Hope you are all having a good week.
So first off just saying that we're emailing at the church and I am on probably one of the oldest computers that existed! The email system is completely different and it is taking forever to go through emails from loading time so emailing today is going to suck.
So this week was pretty bad truth be told. My companion went home early on account of anxiety and depression. All week he was struggling to where we’d have to go back to the flat several times a day for him to cope. I felt really bad for him. We only taught 1 lesson all week which was a LA family. So for now I’m in a trio with the Zone Leader’s.

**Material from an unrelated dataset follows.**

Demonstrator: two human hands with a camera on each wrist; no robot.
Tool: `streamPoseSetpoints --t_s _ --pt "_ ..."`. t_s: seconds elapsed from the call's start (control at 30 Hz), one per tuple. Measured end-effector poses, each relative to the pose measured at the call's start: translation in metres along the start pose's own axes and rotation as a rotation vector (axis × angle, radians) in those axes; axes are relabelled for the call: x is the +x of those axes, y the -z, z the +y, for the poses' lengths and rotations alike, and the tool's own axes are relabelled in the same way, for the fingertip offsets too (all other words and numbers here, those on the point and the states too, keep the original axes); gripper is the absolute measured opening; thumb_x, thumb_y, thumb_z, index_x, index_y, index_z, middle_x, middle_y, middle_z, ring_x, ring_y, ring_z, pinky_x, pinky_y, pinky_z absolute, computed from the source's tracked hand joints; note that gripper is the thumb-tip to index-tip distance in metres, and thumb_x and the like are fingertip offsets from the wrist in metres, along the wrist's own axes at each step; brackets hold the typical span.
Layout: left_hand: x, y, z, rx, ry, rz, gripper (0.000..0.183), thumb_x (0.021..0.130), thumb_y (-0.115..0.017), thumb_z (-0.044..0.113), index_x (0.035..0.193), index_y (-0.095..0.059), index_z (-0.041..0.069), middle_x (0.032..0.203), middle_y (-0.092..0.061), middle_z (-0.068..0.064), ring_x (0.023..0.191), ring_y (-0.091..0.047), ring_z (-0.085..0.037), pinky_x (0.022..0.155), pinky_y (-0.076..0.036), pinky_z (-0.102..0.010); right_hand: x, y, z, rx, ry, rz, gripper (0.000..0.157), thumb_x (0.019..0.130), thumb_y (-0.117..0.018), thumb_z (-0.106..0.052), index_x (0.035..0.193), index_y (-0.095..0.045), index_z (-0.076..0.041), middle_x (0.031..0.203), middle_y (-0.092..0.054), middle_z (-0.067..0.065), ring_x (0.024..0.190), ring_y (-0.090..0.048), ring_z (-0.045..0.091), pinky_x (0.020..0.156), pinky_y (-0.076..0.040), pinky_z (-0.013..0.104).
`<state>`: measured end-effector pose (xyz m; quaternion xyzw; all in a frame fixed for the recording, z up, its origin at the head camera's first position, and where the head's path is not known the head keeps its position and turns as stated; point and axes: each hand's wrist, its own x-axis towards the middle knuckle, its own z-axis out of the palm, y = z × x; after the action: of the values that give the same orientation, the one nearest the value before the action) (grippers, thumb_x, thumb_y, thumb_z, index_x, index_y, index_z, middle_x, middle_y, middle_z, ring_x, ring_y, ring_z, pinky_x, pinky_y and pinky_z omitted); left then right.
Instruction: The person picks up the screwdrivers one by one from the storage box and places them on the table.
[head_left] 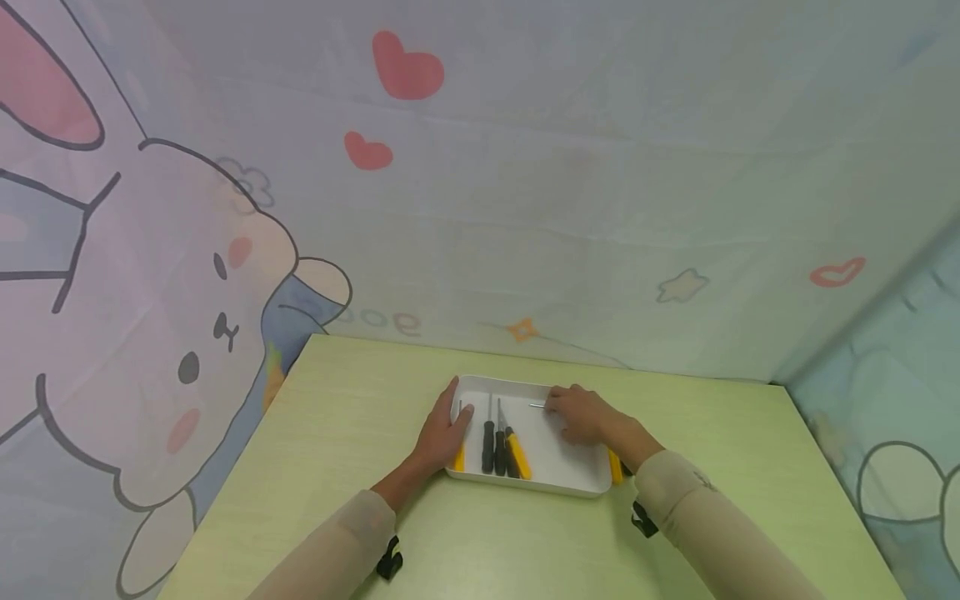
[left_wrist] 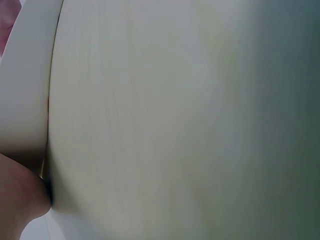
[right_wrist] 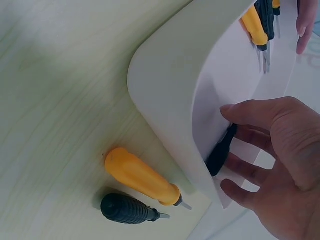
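Observation:
A shallow white tray (head_left: pixel 558 485) sits on the table. My left hand (head_left: pixel 441 433) grips its left wall, thumb over the rim. In the left wrist view only part of that hand shows, against the tray's outer wall. Reaching into the tray's right end, my right hand (head_left: pixel 583 414) has its fingers curled at a black-handled screwdriver (right_wrist: pixel 219 157); the thumb lies near the neck of its handle. The metal shaft (head_left: pixel 537 406) points left. Several screwdrivers lie in the tray's left half, among them a black-handled one (head_left: pixel 488 448) and a yellow-handled one (head_left: pixel 519 457).
Outside the tray's right wall lie a yellow-handled screwdriver (right_wrist: pixel 140 175) and a black-handled screwdriver (right_wrist: pixel 127 209), side by side on the pale table (head_left: pixel 337 400). A printed cloth (head_left: pixel 540 208) hangs behind the table and along its sides.

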<state>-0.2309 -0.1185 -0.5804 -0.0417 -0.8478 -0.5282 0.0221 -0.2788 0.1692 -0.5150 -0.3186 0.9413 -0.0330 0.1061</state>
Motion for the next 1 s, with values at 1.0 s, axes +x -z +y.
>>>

We were supposed to have a lesson with Mark last week (I mentioned him last time) but unfortunately we had to drop him.
I called him after emailing to see if we were still good for the appointment and I asked if the restaurant took swipe cards and he said "Don’t worry about the money just lie with me." I was like excuse me, and he repeated and again I wasn’t sure if what I was hearing was true and then finally he said "Just lie down with me and forget the world". So.... we know now that he is definitely interested in more than just the message and isn’t really willing to listen.
In answer to your question, our district is made up of three companionship's, all Elders.
That’s all that really happened majorly this week. You’s all take care!
Elder Tarbet (Wolverine)
MOM'S NOTE: A few weeks back Elder T tried Haggis for the first time, which he really liked. A number of you have wonder "what's a Haggis." So here's some information on Haggis:
(Image and text compiled and downloaded from the Internet)
Haggis is a Scottish dish consisting of sheep’s offal (heart, liver and lungs), minced onion, oatmeal, suet, spices and salt, mixed with stock. Traditionally it is encased in the animal’s stomach though now it is often in an aritificial casing (like a sausage casing) instead. It is referred to as a pudding, but it's basically like a large sausage.
Haggis is traditionally served with “neeps and tatties” (mashed turnips and mashed potatoes) on Burns night.
In the absence of hard facts as to haggis' origins, popular folklore has provided some notions.
One is that the dish originates from the days of the old Scottish cattle drovers. When the men left the Highlands to drive their cattle to market in Edinburgh the women would prepare rations for them to eat during the long journey down through the glens. They used the ingredients that were most readily available in their homes and conveniently packaged them in a sheep's stomach allowing for easy transportation during the journey. Other speculations have been based on Scottish slaughtering practices. When a chieftain or laird required an animal to be slaughtered for meat (whether sheep or cattle) the workmen were allowed to keep the offal as their share.
(Image and information downloaded from the Internet)
A joke sometimes maintained is that a haggis is a small Scottish animal with longer legs on one side, so that it can run around the steep hills of the Scottish Highlands without falling over. The Hebridean Haggis is "thought" to be the original native species. The Lewis Haggis is different from the Haggis on the mainland: unlike its mainland relative all its legs are of the same length. According to one poll, 33% of American visitors to Scotland believed haggis to be an animal.